You don't know anything about his international oponents. You don't know how good they were or what kind of league he was in.

He dominated the MWC! Wow, who gives a crap.

He didn't play against a 7-footer all season, so he really didn't prove that he'll be able to go up against guys who are bigger than him.

He is rail thin. Hell, Marvin Williams weighs 10 pounds less than him, and he's a small forward!

He really hasn't "proved" anything, except that he can dominate weaker opponents.


----------



## DHarris34Phan (Oct 28, 2004)

> You don't know anything about his international oponents. You don't know how good they were or what kind of league he was in.


Actually I do. Although they are not your NBA All Stars, but as a whole, they are all definitly better than any High School player that he would match up with in the United States at the same age.



> He dominated the MWC! Wow, who gives a crap.


The fact that he won almost all of the awards as a sophomore, who is still learning the "American" style of play (another knock on him), makes me think that a lot of people across the country gave a crap at what he did this season. Not only dominating the MWC, but leading a MWC team to the Sweet 16 on his back.
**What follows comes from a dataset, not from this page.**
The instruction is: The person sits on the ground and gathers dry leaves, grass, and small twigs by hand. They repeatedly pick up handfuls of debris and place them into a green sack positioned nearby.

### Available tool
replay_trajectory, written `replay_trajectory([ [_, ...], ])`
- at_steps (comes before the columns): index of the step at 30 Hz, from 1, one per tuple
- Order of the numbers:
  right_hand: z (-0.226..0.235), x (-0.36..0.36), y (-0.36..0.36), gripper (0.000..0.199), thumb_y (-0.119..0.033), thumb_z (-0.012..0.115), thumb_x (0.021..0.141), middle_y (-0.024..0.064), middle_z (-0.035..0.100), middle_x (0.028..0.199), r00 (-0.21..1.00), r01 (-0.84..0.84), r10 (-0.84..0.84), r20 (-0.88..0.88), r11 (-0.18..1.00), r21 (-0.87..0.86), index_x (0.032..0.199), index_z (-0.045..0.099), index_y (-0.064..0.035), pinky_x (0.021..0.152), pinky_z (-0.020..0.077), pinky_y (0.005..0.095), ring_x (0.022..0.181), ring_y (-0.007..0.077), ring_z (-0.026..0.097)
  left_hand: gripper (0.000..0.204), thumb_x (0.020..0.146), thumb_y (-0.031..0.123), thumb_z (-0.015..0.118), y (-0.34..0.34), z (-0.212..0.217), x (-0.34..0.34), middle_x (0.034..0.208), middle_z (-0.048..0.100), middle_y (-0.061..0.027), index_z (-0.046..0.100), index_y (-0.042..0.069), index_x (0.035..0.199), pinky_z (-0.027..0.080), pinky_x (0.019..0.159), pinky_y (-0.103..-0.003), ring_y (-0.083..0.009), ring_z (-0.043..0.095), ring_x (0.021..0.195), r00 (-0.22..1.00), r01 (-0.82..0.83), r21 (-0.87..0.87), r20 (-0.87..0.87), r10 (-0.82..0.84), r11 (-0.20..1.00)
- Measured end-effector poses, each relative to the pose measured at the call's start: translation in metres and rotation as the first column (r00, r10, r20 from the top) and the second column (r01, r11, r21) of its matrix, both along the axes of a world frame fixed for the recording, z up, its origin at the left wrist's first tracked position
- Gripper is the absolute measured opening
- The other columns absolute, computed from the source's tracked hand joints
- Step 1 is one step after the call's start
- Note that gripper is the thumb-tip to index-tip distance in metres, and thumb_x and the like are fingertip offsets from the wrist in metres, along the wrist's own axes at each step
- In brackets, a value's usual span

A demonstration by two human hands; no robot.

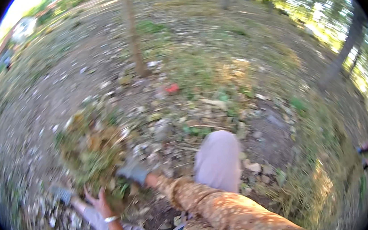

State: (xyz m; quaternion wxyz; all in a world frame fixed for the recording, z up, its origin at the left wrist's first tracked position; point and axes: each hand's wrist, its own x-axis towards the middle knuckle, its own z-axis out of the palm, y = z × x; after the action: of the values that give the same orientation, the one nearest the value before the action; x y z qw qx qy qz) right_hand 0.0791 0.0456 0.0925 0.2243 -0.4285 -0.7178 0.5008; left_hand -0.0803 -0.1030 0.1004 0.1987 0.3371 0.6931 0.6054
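A heap of dry grass and leaves [93,153] lies on the littered ground [32,126], left of the raised knee [218,161]. The left hand [100,205], a bracelet [111,219] at its wrist, is at the heap's near edge, fingers spread and released. The right hand [148,177] is beside the heap's right side, its fingers too blurred to tell. Beyond lies a red scrap [172,88]

My left hand [98,205], fingers parted, points forward from a lowered forearm. My right arm [229,202] extends diagonally across my body to the left; the right hand [134,172], grey-covered, is blurred, its fingers indistinct. My right knee [218,161] is bent upward.
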Motion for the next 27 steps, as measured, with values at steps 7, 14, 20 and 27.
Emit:
replay_trajectory([
  [7,0.055,-0.075,0.094,0.056,-0.016,0.077,0.065,0.0137,0.068,0.095,0.78,0.069,-0.174,-0.601,0.978,-0.195,0.111,0.056,0.007,0.072,0.0512,0.0309,0.078,0.02,0.064,0.066,0.08,0.003,0.063,-0.096,0.003,-0.047,0.141,0.038,-0.0136,0.034,0.006,0.14,0.029,0.106,-0.041,-0.0278,0.036,0.131,0.949,-0.314,0.087,0.01,0.314,0.945],
  [14,0.121,-0.207,0.164,0.045,-0.024,0.079,0.07,0.0179,0.067,0.095,0.907,0.013,-0.188,-0.377,0.907,-0.42,0.101,0.064,0.0054,0.069,0.0523,0.0355,0.081,0.0263,0.066,0.045,0.075,-0.001,0.059,-0.303,-0.103,-0.036,0.111,0.052,-0.0125,0.05,-0.003,0.12,0.046,0.08,-0.03,-0.0203,0.053,0.092,0.706,-0.665,-0.419,-0.084,0.703,0.618],
  [20,0.094,-0.213,0.193,0.067,-0.059,0.056,0.081,0.0229,0.062,0.11,0.893,-0.297,0.151,0.424,0.906,0.302,0.108,0.062,0.0017,0.087,0.0467,0.0417,0.104,0.0353,0.059,0.038,0.069,0.007,0.066,-0.315,-0.145,0.021,0.104,0.059,-0.0157,0.061,-0.001,0.106,0.049,0.081,-0.034,-0.024,0.06,0.089,0.71,-0.576,-0.5,0.085,0.699,0.646],
  [27,0.039,0.005,0.174,0.068,-0.061,0.051,0.08,0.0222,0.063,0.109,0.111,-0.812,0.337,0.935,0.573,-0.11,0.114,0.059,-0.0016,0.086,0.0463,0.0429,0.099,0.0382,0.06,0.047,0.075,0.006,0.062,-0.304,-0.166,0.011,0.115,0.052,-0.0164,0.052,-0.001,0.12,0.046,0.089,-0.036,-0.0253,0.056,0.1,0.742,-0.579,-0.616,-0.126,0.658,0.534],
])
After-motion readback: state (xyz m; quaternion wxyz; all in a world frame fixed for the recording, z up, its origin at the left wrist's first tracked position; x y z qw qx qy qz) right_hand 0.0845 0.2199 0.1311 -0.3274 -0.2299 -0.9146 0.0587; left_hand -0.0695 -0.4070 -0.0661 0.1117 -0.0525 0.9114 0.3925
> He didn't play against a 7-footer all season, so he really didn't prove that he'll be able to go up against guys who are bigger than him.


Sorry, he didn't go up against a 7 footer all season. But he did go up against 6'10 and 6'11 players on almost a nightly basis, even in the MWC. You can say that these guys are weak, and they are not on an NBA Level, but the fact is he wasn't playing against guys that were half his height.



> He is rail thin. Hell, Marvin Williams weighs 10 pounds less than him, and he's a small forward!


I have already read published reports of Bogut adding 20 pounds in muscle. 



> He really hasn't "proved" anything, except that he can dominate weaker opponents.


And Marvin Williams has proved more?


----------



## MarvinWilliams#1in05 (Feb 13, 2005)

You don't know crap about his opponnents overseas. Name some of these great players then. You underestimate the level of high school basketball in this country.

Wow, published reports that you've read. Believing is seeing.


----------



## DHarris34Phan (Oct 28, 2004)

MarvinWilliams#1in05 said:


> You don't know crap about his opponnents overseas. Name some of these great players then. You underestimate the level of high school basketball in this country.
> 
> Wow, published reports that you've read. Believing is seeing.


I know that a lot of Bogut's overseas opponents are considered draft picks, while 90% of HS players aren't even close.


----------



## alex (Jan 7, 2003)

:laugh: 

DHarris, I don't think you can convince someone with a screen name "MarvinWilliams#1in05". He's consumed by Marvin Williams, just let him be. I, as well as most people, think that Bogut will be the first pick and the better and more valuable player.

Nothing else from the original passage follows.